-- About this task --
Send back the data below exactly. Drop every picture.
....
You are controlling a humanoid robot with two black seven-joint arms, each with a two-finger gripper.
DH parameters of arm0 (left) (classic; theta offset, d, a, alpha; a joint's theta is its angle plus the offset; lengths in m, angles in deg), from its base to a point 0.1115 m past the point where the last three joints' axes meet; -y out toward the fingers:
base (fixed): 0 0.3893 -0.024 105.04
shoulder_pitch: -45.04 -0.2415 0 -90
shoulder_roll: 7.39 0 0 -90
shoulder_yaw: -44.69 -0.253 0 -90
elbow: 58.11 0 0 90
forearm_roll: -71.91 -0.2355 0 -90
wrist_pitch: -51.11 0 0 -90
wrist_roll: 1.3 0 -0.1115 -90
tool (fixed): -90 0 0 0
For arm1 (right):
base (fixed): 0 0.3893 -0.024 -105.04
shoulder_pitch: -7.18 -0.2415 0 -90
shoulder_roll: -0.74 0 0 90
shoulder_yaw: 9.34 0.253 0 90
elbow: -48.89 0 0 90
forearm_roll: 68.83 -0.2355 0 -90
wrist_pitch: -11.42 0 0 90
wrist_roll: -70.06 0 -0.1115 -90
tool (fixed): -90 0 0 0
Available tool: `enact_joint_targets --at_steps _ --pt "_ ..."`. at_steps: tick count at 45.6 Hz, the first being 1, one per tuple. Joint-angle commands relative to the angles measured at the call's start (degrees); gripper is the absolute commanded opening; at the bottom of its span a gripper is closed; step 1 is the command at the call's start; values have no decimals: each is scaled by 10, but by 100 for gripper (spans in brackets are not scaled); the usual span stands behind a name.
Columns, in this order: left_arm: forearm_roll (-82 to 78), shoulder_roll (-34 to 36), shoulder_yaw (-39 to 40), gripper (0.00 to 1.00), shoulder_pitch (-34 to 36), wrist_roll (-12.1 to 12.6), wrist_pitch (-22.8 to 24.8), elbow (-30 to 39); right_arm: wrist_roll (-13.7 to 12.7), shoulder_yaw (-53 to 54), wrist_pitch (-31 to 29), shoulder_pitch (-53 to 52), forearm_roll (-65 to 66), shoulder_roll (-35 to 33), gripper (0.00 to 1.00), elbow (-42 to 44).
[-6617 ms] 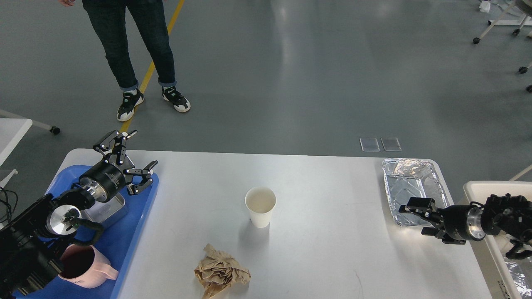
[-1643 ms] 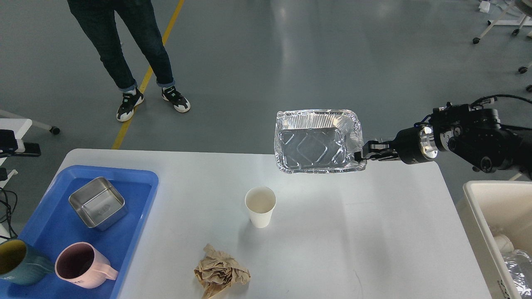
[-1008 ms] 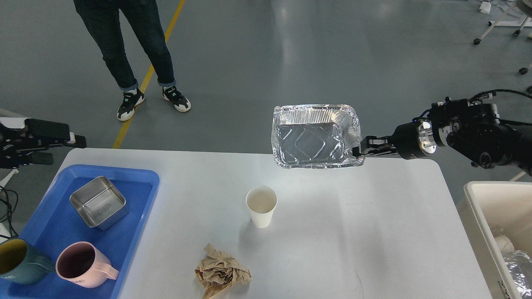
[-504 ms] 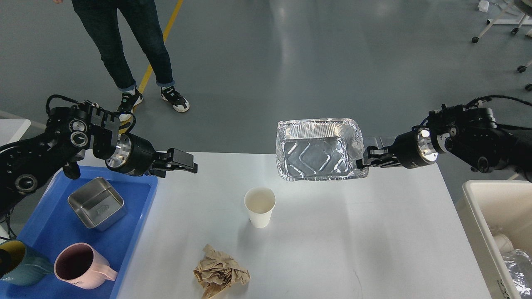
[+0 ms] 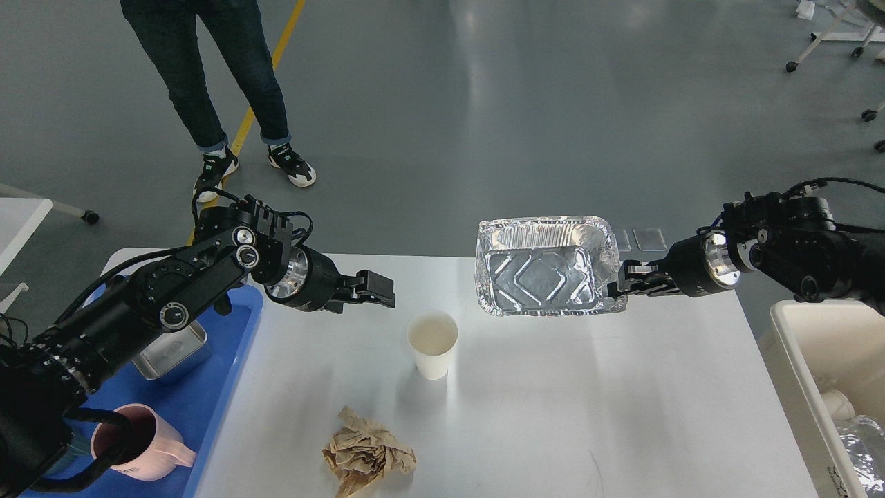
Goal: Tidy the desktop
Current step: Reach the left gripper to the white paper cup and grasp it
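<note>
Overhead, the right pincer [image 5: 622,282] pinched a foil tray [image 5: 546,275] by its rim above the bench's [image 5: 553,401] far edge — the left pincer's [image 5: 379,290] opening couldn't be told.

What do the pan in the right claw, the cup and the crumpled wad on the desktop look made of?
Pan: thin aluminium foil, shiny, with a crinkled rim and embossed base. Cup: likely paper, matte off-white, thin rolled rim. Wad: brown paper, dull, heavily creased, perhaps a napkin or bag.

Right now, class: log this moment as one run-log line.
right gripper: shut on foil tray, lifted | left gripper: near paper cup | desktop: cup, crumpled paper
</note>
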Motion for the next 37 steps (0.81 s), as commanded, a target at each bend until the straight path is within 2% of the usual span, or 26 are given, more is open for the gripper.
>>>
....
-- Output of the exercise --
You are controlling a humanoid robot with two black seven-joint arms, each with a two-finger gripper.
DH parameters of arm0 (left) (classic; theta offset, d, a, alpha; a joint's theta is its angle plus the offset; lengths in m, angles in deg), from its base to a point 0.1115 m past the point where the last three joints' axes meet; -y out toward the fingers:
base (fixed): 0 0.3893 -0.024 105.04
shoulder_pitch: -45.04 -0.2415 0 -90
shoulder_roll: 7.39 0 0 -90
shoulder_yaw: -44.69 -0.253 0 -90
elbow: 58.11 0 0 90
forearm_roll: -71.91 -0.2355 0 -90
wrist_pitch: -51.11 0 0 -90
wrist_roll: 1.3 0 -0.1115 -90
tool (fixed): -90 0 0 0
For arm1 (right):
base (fixed): 0 0.3893 -0.024 -105.04
shoulder_pitch: -7.18 -0.2415 0 -90
shoulder_roll: -0.74 0 0 90
shoulder_yaw: 9.34 0.253 0 90
elbow: -48.89 0 0 90
forearm_roll: 68.83 -0.2355 0 -90
wrist_pitch: -11.42 0 0 90
wrist_roll: -70.06 0 -0.1115 -90
tool (fixed): -90 0 0 0
Available tool: `enact_joint_targets --at_steps _ --pt "_ ..."`. at_steps: tick count at 45.6 Hz, the first being 1, one per tuple. Joint-angle commands relative to the angles measured at the call's start (degrees); gripper is the absolute commanded opening; at the bottom of its span a gripper is closed; step 1 is the command at the call's start; values have no decimals: each is scaled by 10, but by 100 for gripper (spans in brackets are not scaled); the usual span stands behind a name.
Columns, in this order: left_arm: forearm_roll (-82 to 78), shoulder_roll (-34 to 36), shoulder_yaw (-39 to 40), gripper (0.00 to 1.00), shoulder_pitch (-34 to 36), wrist_roll (-12.1 to 12.6), wrist_pitch (-22.8 to 24.8), elbow (-30 to 39); right_arm: wrist_roll (-13.7 to 12.7), shoulder_yaw (-53 to 54), wrist_pitch (-31 to 29), shoulder_pitch (-53 to 52), forearm_roll (-65 to 66), shoulder_roll (-35 to 33), gripper (0.00 to 1.00), elbow (-42 to 44).
[-6617 ms] 
[-1643 ms] 
[-1008 ms] 
[-504 ms] 
[+0 ms] 
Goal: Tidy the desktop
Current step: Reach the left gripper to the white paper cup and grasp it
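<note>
Overhead, the right pincer [image 5: 622,282] pinched a foil tray [image 5: 546,275] by its rim above the bench's [image 5: 553,401] far edge — the left pincer's [image 5: 379,290] opening couldn't be told.

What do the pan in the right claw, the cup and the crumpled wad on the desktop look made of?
Pan: thin aluminium foil, shiny, with a crinkled rim and embossed base. Cup: likely paper, matte off-white, thin rolled rim. Wad: brown paper, dull, heavily creased, perhaps a napkin or bag.

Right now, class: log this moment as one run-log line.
right gripper: shut on foil tray, lifted | left gripper: near paper cup | desktop: cup, crumpled paper
</note>
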Motion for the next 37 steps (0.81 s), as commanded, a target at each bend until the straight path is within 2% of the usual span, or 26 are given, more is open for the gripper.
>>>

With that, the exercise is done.